À quelques semaines de la prochaine campagne électorale, la CAQ entend bien s’attaquer à d’autres châteaux forts autrefois acquis aux libéraux et aux péquistes. « Le recrutement [de candidats] se fait mieux. L’inspiration générale, c’est que ça se peut », affirme Mme Legault.
Hugo Delorme, directeur de la campagne électorale du Parti libéral, prévient toutefois son adversaire : « Il ne faut pas prendre ce résultat comme une indication pour l’élection générale. »
« [Il est vrai que] les électeurs sont plus volatils. Au cours des dernières années, on a constaté une baisse de l’affiliation partisane », affirme-t-il.
« Avant, des familles pouvaient voter libéral de génération en génération. Maintenant, au moment de déclencher une élection, il y a une proportion plus importante d’électeurs indécis. »
— Hugo Delorme
« Ce que ça envoie comme message, c’est que les campagnes électorales comptent vraiment. […] On l’a vu au fédéral ou au municipal.
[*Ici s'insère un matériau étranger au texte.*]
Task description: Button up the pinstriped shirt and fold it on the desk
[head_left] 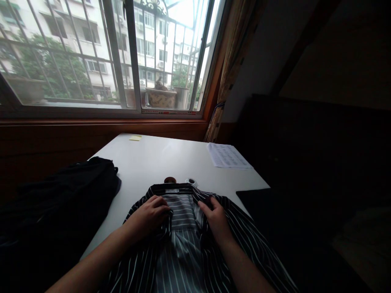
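Note:
A black shirt with white stripes point(183, 248) lies front side up on the white table, its collar toward the window and its front parted, so the paler inside of the back shows. My left hand point(154, 211) is closed on the left front edge of the shirt, a little below the collar. Across the opening, my right hand point(216, 217) pinches the other front edge between thumb and fingers. Just beyond the collar sit a brown roll of tape point(170, 180) and a white round object point(191, 182), both partly hidden by the shirt.
A dark bag or garment point(67, 191) covers the left side of the white table point(161, 156). Printed sheets point(229, 155) lie at the far right corner, a yellow sticky note point(135, 138) at the far left. A dark flat item point(253, 197) is at the right edge. Behind stands a barred window point(171, 53).

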Tool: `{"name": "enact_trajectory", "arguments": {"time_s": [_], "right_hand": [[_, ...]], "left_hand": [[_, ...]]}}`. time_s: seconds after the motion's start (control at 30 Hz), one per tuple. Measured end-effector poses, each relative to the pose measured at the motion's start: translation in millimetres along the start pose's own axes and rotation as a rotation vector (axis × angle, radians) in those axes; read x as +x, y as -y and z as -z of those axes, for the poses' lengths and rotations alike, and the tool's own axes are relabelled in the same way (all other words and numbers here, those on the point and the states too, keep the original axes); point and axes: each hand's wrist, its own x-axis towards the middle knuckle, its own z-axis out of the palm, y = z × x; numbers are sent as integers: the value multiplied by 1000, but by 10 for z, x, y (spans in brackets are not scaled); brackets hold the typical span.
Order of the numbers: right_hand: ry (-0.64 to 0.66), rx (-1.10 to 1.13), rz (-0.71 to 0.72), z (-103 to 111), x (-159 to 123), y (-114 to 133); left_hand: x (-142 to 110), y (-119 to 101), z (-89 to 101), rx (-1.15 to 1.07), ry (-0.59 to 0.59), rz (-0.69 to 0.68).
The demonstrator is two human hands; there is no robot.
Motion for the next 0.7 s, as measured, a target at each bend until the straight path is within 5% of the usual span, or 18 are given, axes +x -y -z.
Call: {"name": "enact_trajectory", "arguments": {"time_s": [0.33, 0.7], "right_hand": [[18, 27, 23, 27, -33, 6], [27, 101, 14, 37, -89, 38]], "left_hand": [[8, -9, 4, 49, -11, 31], [-52, 131, -46, -120, -208, 161]]}}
Si des campagnes avaient duré une semaine de plus ou de moins, le résultat aurait pu être différent », explique M. Delorme.
La force des vagues
Si les sondages visent juste et que la tendance actuelle se maintient, la CAQ pourrait franchir le 1er octobre les portes du pouvoir. Le politologue Thierry Giasson, de l’Université Laval, rappelle que si une vague politique balaie le Québec, de nombreux châteaux forts pourraient tomber.
« Mais rappelons-nous qu’on a dit la même chose de l’Action démocratique du Québec [ADQ] en 2003, en 2007, et qu’on a aussi dit pareil de la CAQ en 2012 et en 2014. Au final, il ne s’est rien passé », rappelle le chercheur.
Alain Lupien, directeur général du Parti québécois et responsable des opérations à l’occasion de la prochaine campagne électorale, en a marre de ceux qui prédisent la mort de son parti.
« Regardez notre membership et notre financement. Contrairement à ceux qui prédisent notre mort, on est loin de là », affirme-t-il.
« Les organisations électorales ont beaucoup changé pour se diriger maintenant vers une approche marketing où l’on cherche notre part de marché. »
— Alain Lupien
« Combien d’électeurs ont voté lors de la dernière élection fédérale pour le Nouveau Parti démocratique [NPD] et pourraient voter [au provincial] pour la CAQ. Tu regardes ça, tu dis que ça ne fait pas de sens, mais les gens regardent aujourd’hui le produit. Il y a des saveurs du mois, mais ces tendances peuvent se défaire assez vite », analyse le DG péquiste.
Ruth Dassonneville, politologue à l’Université de Montréal, rappelle que cette année, encore plus qu’avant, « les promesses deviennent de plus en plus importantes ».
« C’est ça que plusieurs électeurs vont regarder avant d’aveuglément voter pour un parti. Les facteurs lourds [comme l’attachement à un parti, l’appartenance à un groupe ou à une classe sociale, l’importance de la religion, etc.] ont moins d’importance qu’autrefois. Par conséquent, les facteurs à court terme – comme ce qui se passe pendant une campagne – sont importants », analyse la chercheuse montréalaise.
C’est dans cet état d’esprit que Québec solidaire tentera cette année de gagner certaines circonscriptions. « On est rendus dans des luttes à quatre », prévient Nika Deslauriers, présidente du parti et responsable de la stratégie électorale.
Mais à la fin, un seul groupe aura la tâche de trancher : les électeurs, aussi volatils soient-ils.